Collaborative Care and Education Reduces Bipolar Depression
There is increasing evidence that patients with bipolar disorder benefit from special programs or clinics designed to teach them skills to cope with their illness. A 2015 article by Trijntje Y.G. van der Voort and colleagues in the British Journal of Psychiatry evaluated the effectiveness of a Dutch program that provided collaborative care to people with bipolar disorder.
One hundred thirty-eight patients in an outpatient clinic were randomized to receive either treatment as usual or a program of nurse-provided collaborative care that included psychoeducation, problem-solving treatment, systematic relapse prevention contracts, and monitoring of outcomes. These services were managed by mental health nurses. Those patients who received collaborative care had significantly less time with depressive symptoms at the 6-month and 12-month marks, and less severe depressive symptoms at 12 months (all findings with p values less than .01).
There was no significant difference in manic symptoms or treatment adherence. The authors suggest that collaborative care improves treatment for people with bipolar disorder, especially depression, which is most closely linked to impaired quality of life and disability.
Editor’s Note: Given this study and about a dozen others like it, it is time to conclude that psychoeducation and other components of collaborative care noted here are critical to the long-term management of bipolar disorder. Patients and their family members should insist that this be a part of routine care.
Specialty Treatment for First Episodes of Psychosis Effective
A study published online in the journal Psychiatric Services comparing a specialty clinic that provides medication, family education, cognitive-behavioral therapy (CBT), and case management to improve employment and educational outcomes with treatment as usual for people in a first episode of psychosis found that the specialty treatment was associated with fewer and shorter hospital stays and better vocational engagement during one year of follow-up.
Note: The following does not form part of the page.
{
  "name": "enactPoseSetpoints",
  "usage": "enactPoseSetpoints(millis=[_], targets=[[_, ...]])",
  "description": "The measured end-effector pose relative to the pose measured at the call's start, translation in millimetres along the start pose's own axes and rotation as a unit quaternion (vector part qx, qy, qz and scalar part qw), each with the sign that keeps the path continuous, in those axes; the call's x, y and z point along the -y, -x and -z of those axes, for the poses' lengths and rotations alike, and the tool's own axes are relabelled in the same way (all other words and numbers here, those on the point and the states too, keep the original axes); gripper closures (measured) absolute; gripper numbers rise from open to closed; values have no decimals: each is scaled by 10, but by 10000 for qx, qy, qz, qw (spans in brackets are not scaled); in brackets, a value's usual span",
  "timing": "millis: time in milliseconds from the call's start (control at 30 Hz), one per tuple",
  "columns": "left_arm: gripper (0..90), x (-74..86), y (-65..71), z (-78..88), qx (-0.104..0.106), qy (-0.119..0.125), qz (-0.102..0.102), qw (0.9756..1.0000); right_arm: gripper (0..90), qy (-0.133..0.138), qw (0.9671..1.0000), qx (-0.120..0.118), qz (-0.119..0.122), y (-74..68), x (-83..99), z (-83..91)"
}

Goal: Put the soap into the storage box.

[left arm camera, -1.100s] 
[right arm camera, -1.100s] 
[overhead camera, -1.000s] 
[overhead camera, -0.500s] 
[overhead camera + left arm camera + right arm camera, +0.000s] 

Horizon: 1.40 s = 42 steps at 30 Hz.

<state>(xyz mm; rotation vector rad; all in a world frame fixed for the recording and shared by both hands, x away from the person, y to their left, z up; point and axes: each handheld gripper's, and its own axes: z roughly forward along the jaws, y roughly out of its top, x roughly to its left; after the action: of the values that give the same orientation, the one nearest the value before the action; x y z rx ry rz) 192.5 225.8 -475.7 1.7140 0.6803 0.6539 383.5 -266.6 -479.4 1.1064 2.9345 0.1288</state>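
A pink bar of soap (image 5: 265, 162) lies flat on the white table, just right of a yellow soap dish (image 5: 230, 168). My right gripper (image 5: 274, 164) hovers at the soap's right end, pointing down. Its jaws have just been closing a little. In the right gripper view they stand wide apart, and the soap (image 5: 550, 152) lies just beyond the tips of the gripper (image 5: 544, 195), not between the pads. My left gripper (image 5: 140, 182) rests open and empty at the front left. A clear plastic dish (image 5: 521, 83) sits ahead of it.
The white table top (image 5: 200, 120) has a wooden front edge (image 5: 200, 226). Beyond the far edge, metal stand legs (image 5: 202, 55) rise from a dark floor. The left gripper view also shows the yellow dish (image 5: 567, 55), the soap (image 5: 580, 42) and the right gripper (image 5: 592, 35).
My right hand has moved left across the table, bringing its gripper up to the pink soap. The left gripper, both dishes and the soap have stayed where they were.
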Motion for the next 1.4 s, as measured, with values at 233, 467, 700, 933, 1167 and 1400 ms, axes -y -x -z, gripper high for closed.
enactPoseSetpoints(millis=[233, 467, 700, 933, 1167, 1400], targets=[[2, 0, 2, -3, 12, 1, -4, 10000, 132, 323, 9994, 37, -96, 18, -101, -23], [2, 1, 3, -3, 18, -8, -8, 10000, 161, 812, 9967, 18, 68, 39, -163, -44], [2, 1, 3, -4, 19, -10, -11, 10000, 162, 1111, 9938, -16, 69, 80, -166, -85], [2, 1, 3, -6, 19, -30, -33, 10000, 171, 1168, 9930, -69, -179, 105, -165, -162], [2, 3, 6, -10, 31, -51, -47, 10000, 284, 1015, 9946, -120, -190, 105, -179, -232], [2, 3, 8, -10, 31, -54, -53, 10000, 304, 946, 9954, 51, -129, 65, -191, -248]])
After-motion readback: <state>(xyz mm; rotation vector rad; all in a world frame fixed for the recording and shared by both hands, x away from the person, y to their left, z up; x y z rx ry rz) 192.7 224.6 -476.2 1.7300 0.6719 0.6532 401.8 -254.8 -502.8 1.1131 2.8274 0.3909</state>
Most participants were referred to the study from inpatient psychiatric units. Those randomly assigned to receive treatment as usual typically did so in outpatient treatment settings. Those randomly assigned to the specialty treatment group joined the Specialized Treatment Early in Psychosis (STEP) program at the Connecticut Mental Health Center, where they could choose from any of the available interventions.
Other studies have found that comprehensive intervention encompassing psychoeducation, family therapy and other services can reduce psychotic symptoms. The authors of this study, Vinod H. Srihari and colleagues, concluded that a US public-sector model of early intervention in psychotic illness could be both feasible and effective.
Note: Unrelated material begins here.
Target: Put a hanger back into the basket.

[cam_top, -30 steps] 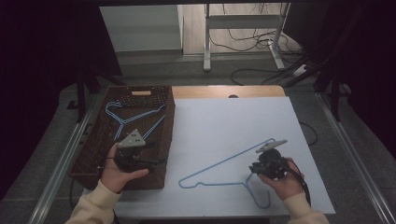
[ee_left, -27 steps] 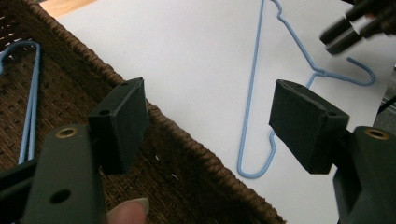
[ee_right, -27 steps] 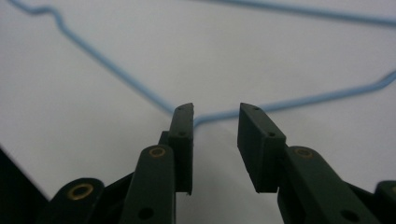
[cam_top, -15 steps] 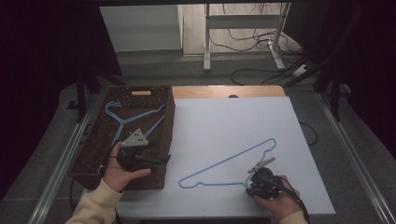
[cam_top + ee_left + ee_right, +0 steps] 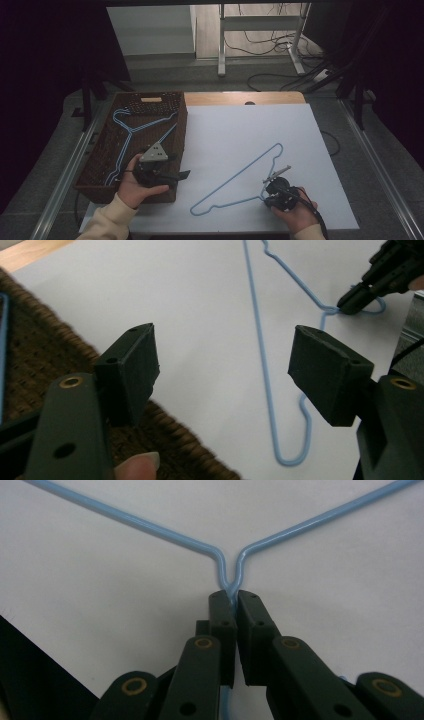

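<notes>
Right claw (image 5: 234, 600) clamped on blue hanger (image 5: 227, 575) neck, left claw (image 5: 225, 375) agape beside basket (image 5: 100, 160).

The person wears cream sleeves (image 5: 107, 220), and each black claw has brass-coloured rivets (image 5: 203, 643), the left claw (image 5: 172, 176) carrying a grey triangular plate (image 5: 152, 152).

Broad bare white worktop (image 5: 240, 135) lies open far of the blue hanger (image 5: 235, 182) and to its right. The wicker basket (image 5: 177, 130) walls off the left edge.
</notes>
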Tool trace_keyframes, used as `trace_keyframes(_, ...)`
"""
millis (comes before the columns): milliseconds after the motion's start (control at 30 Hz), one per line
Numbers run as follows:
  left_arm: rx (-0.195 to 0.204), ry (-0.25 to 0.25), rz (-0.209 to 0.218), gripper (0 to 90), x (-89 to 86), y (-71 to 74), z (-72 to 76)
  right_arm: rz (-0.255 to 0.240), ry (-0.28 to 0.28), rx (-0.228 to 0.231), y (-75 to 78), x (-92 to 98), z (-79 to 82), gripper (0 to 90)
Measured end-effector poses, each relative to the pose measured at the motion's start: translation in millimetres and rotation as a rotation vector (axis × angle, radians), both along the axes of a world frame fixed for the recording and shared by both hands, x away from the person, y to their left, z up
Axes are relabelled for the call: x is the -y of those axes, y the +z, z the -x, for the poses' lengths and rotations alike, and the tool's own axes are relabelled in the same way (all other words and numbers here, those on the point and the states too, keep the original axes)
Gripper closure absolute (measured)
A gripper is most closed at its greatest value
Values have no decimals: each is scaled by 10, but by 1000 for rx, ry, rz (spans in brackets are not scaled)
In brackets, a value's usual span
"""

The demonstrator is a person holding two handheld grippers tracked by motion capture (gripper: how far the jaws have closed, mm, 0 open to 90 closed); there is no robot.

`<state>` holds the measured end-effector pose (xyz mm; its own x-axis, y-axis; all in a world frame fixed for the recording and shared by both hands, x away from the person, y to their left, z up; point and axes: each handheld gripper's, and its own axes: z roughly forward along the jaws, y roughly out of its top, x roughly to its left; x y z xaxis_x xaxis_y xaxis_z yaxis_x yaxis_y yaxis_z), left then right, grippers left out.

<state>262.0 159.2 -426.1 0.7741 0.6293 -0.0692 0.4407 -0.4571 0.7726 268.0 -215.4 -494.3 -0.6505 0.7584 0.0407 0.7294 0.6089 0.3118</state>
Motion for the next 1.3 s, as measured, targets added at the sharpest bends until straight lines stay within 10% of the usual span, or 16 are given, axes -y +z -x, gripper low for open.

Editor’s Note: In the British Journal of Psychiatry in 2013, Kessing et al. demonstrated even more dramatic and persistent benefits (for at least 6 years) of 2 years of specialty clinic care versus treatment as usual for patients with a first hospitalization for mania (many of whom were also psychotic). Together these two articles indicate the extreme importance of getting off to a good start in the management of major psychiatric illness. Such specialty programs are desperately needed for better management of childhood-onset mania.